WORK TO BE COMPLETED: Set down all the data again. Change nothing.

SOURCE DATA:
= = = =

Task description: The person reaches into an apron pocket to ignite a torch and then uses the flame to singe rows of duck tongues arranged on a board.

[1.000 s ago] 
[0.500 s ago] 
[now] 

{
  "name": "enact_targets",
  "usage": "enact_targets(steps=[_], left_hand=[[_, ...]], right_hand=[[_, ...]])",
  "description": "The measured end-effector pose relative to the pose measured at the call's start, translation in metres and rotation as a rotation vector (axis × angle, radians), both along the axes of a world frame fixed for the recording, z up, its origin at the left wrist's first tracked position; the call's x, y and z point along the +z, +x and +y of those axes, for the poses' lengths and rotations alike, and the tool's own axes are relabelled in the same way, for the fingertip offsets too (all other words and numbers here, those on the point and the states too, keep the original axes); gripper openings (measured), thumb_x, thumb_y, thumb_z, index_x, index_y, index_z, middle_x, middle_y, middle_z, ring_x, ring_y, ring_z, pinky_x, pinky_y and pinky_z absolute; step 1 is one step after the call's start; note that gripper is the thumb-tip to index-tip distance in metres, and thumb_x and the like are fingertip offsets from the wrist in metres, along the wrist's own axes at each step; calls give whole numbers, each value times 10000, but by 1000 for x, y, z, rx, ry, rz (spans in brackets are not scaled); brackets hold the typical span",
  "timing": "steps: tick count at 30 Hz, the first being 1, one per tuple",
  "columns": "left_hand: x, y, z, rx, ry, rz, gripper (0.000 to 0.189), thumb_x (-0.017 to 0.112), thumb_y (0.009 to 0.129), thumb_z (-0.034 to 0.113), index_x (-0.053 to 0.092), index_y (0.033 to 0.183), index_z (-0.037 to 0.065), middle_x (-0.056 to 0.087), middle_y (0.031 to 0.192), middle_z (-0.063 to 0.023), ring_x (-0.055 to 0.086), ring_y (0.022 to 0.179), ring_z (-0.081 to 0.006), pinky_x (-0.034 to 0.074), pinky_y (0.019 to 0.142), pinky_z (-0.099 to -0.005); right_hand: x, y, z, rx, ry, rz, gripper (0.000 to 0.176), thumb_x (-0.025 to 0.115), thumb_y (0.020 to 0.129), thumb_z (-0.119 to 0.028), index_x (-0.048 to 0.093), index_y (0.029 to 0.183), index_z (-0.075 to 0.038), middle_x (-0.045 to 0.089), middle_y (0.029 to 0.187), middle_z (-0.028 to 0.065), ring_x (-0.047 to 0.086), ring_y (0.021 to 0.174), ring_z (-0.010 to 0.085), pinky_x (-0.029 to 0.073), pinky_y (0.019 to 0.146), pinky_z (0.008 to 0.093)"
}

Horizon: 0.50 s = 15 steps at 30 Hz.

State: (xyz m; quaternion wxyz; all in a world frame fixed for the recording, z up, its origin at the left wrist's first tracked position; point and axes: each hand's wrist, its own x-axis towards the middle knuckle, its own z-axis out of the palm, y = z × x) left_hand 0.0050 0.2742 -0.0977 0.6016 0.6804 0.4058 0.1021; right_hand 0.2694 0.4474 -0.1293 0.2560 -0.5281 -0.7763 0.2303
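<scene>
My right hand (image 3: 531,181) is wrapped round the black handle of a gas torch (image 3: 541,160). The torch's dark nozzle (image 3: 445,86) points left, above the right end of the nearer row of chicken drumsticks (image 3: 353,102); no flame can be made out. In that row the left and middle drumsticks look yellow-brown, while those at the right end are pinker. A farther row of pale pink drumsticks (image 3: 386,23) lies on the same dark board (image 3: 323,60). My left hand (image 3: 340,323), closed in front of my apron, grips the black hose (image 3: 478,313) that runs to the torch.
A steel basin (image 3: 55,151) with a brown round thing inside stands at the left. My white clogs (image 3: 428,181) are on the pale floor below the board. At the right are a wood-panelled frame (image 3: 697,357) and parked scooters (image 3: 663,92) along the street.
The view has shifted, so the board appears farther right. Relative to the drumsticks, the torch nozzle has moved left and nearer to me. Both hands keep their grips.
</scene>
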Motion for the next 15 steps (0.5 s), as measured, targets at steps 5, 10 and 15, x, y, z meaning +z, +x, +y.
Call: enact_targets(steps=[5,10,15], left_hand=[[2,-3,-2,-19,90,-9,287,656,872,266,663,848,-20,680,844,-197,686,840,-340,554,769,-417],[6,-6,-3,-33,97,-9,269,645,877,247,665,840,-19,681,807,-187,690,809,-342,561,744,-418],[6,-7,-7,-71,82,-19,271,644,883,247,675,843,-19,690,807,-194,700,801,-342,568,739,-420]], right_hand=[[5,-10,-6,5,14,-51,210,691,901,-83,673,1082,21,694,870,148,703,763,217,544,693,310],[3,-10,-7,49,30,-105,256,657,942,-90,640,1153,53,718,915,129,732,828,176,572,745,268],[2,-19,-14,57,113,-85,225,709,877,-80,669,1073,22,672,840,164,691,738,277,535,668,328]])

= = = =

EXERCISE RESPONSE:
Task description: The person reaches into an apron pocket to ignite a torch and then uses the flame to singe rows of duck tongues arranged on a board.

[1.000 s ago] 
[0.500 s ago] 
[now] 

{
  "name": "enact_targets",
  "usage": "enact_targets(steps=[_], left_hand=[[_, ...]], right_hand=[[_, ...]])",
  "description": "The measured end-effector pose relative to the pose measured at the call's start, translation in metres and rotation as a rotation vector (axis × angle, radians), both along the axes of a world frame fixed for the recording, z up, its origin at the left wrist's first tracked position; the call's x, y and z point along the +z, +x and +y of those axes, for the poses' lengths and rotations alike, and the tool's own axes are relabelled in the same way, for the fingertip offsets too (all other words and numbers here, those on the point and the states too, keep the original axes); gripper openings (measured), thumb_x, thumb_y, thumb_z, index_x, index_y, index_z, middle_x, middle_y, middle_z, ring_x, ring_y, ring_z, pinky_x, pinky_y and pinky_z absolute; step 1 is one step after the call's start; note that gripper is the thumb-tip to index-tip distance in metres, and thumb_x and the like are fingertip offsets from the wrist in metres, along the wrist's own axes at each step; calls give whole numbers, each value times 10000, but by 1000 for x, y, z, rx, ry, rz (spans in brackets are not scaled); brackets hold the typical span",
  "timing": "steps: tick count at 30 Hz, the first being 1, one per tuple",
  "columns": "left_hand: x, y, z, rx, ry, rz, gripper (0.000 to 0.189), thumb_x (-0.017 to 0.112), thumb_y (0.009 to 0.129), thumb_z (-0.034 to 0.113), index_x (-0.053 to 0.092), index_y (0.033 to 0.183), index_z (-0.037 to 0.065), middle_x (-0.056 to 0.087), middle_y (0.031 to 0.192), middle_z (-0.063 to 0.023), ring_x (-0.055 to 0.086), ring_y (0.022 to 0.179), ring_z (-0.081 to 0.006), pinky_x (-0.034 to 0.074), pinky_y (0.019 to 0.142), pinky_z (-0.099 to -0.005); right_hand: x, y, z, rx, ry, rz, gripper (0.000 to 0.176), thumb_x (-0.025 to 0.115), thumb_y (0.020 to 0.129), thumb_z (-0.119 to 0.028), index_x (-0.048 to 0.093), index_y (0.029 to 0.183), index_z (-0.075 to 0.038), middle_x (-0.045 to 0.089), middle_y (0.029 to 0.187), middle_z (-0.028 to 0.065), ring_x (-0.047 to 0.086), ring_y (0.021 to 0.174), ring_z (-0.010 to 0.085), pinky_x (-0.029 to 0.073), pinky_y (0.019 to 0.146), pinky_z (0.008 to 0.093)"
}

Horizon: 0.50 s = 15 steps at 30 Hz.

State: (xyz m; quaternion wxyz; all in a world frame fixed for the recording, z up, its origin at the left wrist's first tracked position; point and axes: each hand's wrist, its own x-axis towards the middle knuckle, its own z-axis out of the palm, y = z × x) left_hand 0.0050 0.2742 -0.0977 0.6016 0.6804 0.4058 0.1021; right_hand 0.2694 0.4474 -0.1293 0.2560 -0.5281 -0.7763 0.2303
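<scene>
My right hand (image 3: 531,181) is wrapped round the black handle of a gas torch (image 3: 541,160). The torch's dark nozzle (image 3: 445,86) points left, above the right end of the nearer row of chicken drumsticks (image 3: 353,102); no flame can be made out. In that row the left and middle drumsticks look yellow-brown, while those at the right end are pinker. A farther row of pale pink drumsticks (image 3: 386,23) lies on the same dark board (image 3: 323,60). My left hand (image 3: 340,323), closed in front of my apron, grips the black hose (image 3: 478,313) that runs to the torch.
A steel basin (image 3: 55,151) with a brown round thing inside stands at the left. My white clogs (image 3: 428,181) are on the pale floor below the board. At the right are a wood-panelled frame (image 3: 697,357) and parked scooters (image 3: 663,92) along the street.
The view has shifted, so the board appears farther right. Relative to the drumsticks, the torch nozzle has moved left and nearer to me. Both hands keep their grips.
</scene>
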Motion for the next 15 steps (0.5 s), as measured, targets at steps 5, 10 and 15, x, y, z meaning +z, +x, +y.
Call: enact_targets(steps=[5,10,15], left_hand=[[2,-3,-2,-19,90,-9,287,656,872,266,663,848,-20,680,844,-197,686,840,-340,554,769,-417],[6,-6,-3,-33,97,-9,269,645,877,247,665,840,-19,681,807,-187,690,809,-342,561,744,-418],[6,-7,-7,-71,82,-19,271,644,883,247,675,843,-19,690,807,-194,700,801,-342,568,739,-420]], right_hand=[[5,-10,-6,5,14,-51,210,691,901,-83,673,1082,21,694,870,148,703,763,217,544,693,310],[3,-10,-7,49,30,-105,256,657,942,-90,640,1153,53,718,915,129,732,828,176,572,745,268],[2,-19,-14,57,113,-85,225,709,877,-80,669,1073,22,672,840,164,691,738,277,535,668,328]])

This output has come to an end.